Bei Firmen-Fusionen und -Übernahmen in Deutschland herrscht in diesem Jahr weitgehend Flaute. Nach den ersten neun Monaten (Stand: 13. September) liegt das Volumen auf dem deutschen M&A-Markt mit 79,4 Mrd. $ um ein Viertel unter dem Vorjahreswert - und auf dem niedrigsten Niveau seit 2012. Dabei mangelt es vor allem an großen Transaktionen, wie aus den "League Tables" des Börsenbetreibers und Finanzdatenanbieters LSEG hervorgeht. Denn die Zahl der Übernahmen und Fusionen mit deutscher Beteiligung ist mit 1970 die dritthöchste seit 2007.
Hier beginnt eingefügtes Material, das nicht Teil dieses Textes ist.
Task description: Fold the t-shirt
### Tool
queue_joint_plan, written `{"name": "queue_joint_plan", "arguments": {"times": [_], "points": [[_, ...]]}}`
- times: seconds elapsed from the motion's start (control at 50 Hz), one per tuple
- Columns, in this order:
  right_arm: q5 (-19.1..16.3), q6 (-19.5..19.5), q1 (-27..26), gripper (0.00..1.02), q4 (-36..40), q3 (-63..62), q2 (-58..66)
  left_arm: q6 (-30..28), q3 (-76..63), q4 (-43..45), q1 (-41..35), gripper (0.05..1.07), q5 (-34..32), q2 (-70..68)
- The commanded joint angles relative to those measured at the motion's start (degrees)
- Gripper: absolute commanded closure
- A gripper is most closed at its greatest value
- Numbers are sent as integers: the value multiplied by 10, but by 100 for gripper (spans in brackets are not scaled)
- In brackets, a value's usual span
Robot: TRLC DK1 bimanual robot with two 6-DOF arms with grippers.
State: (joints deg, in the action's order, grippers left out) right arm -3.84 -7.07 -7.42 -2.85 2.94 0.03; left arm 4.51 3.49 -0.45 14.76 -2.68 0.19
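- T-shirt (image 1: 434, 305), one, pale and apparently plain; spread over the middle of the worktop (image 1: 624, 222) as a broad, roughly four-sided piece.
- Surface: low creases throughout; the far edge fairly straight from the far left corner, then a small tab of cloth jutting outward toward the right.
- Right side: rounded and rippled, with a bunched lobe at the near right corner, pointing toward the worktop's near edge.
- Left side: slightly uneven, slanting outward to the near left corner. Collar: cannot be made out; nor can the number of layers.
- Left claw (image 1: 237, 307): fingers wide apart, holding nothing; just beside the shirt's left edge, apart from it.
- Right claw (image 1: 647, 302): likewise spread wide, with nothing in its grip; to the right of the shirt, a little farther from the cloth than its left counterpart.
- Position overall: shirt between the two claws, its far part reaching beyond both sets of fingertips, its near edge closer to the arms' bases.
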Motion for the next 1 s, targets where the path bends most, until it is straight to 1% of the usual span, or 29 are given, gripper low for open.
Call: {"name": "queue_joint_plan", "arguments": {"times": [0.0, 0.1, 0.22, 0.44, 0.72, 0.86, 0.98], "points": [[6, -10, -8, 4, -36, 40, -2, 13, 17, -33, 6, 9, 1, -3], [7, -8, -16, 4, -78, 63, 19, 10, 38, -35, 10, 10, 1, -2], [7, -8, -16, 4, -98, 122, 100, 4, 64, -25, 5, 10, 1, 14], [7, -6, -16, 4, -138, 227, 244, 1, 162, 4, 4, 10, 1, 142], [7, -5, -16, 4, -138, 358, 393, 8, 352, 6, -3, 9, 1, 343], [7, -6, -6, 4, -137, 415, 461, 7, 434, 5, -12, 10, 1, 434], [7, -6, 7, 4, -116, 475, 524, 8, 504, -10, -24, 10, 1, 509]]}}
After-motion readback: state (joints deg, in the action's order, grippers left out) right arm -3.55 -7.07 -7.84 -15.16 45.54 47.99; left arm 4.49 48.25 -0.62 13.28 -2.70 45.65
Vor allem die Käufer aus Deutschland fehlen: Sie gaben für Übernahmen im Ausland 17,1 Mrd. $ aus, so wenig wie zuletzt 2015. Auch für Käufer aus dem Ausland sind Firmen aus Deutschland weniger attraktiv. Allein der 13,2 Mrd. $ schwere Verkauf des hessischen Heiztechnik-Konzerns Viessmann in die USA steht für 30 % des Transaktionsvolumens. So aktiv wie nie sind Finanzinvestoren: Sie schluckten seit Jahresbeginn 504 deutsche Unternehmen und gaben dafür 19,1 Mrd. $ aus.

 

Die größten Übernahmen:

  • Für zwölf Milliarden Euro verkauft die Familie Viessmann die dominierende Heiztechnik-Sparte ihrer gleichnamigen Firma an Carrier Global. Sie befürchtete, bei der Umstellung von Gas- und Öl-Heizungen auf Wärmepumpen im internationalen Vergleich zu klein zu sein. Die Übernahme hat eine politische Diskussion ausgelöst, ob die "Wärmewende" der Bundesregierung die deutschen Hersteller nicht überfordert. Den Kaufpreis erhält die Familie größtenteils in bar, für die restlichen 2,4 Mrd. € bekommt sie Carrier-Aktien.
  • Rund vier Jahre nach der Übernahme hat SAP die US-Datenanalyse-Tochter Qualtrics wieder verkauft. 7,7 Mrd. $ bekommt der Walldorfer Softwarekonzern für seinen 71-%-Anteil vom Finanzinvestor Silver Lake und dessen Partner, dem kanadischen Pensionsfonds CPPIB. Insgesamt legen die neuen Eigentümer 11,6 Mrd. $ auf den Tisch, um Qualtrics von der Börse zu nehmen. SAP hatte das US-Unternehmen 2019 für 8 Mrd. $ vom Firmengründer Gründer Ryan Smith gekauft und später an die Börse gebracht.
  • Mit der 4,3 Mrd. € schweren Übernahme des dänischen Finanzsoftware-Spezialisten SimCorp will die Deutsche Börse ihr Geschäft mit Dienstleistungen für Vermögensverwalter ausbauen. Das Angebot an die SimCorp-Aktionäre läuft noch. Das an der Kopenhagener Börse gelistete Unternehmen arbeitet seit zwei Jahren mit der Deutsche-Börse-Tochter Qontigo zusammen. Der Daten- und Analyse-Spezialist, Simcorp und der Stimmrechtsberater ISS sollen in einem neuen Segment gebündelt werden.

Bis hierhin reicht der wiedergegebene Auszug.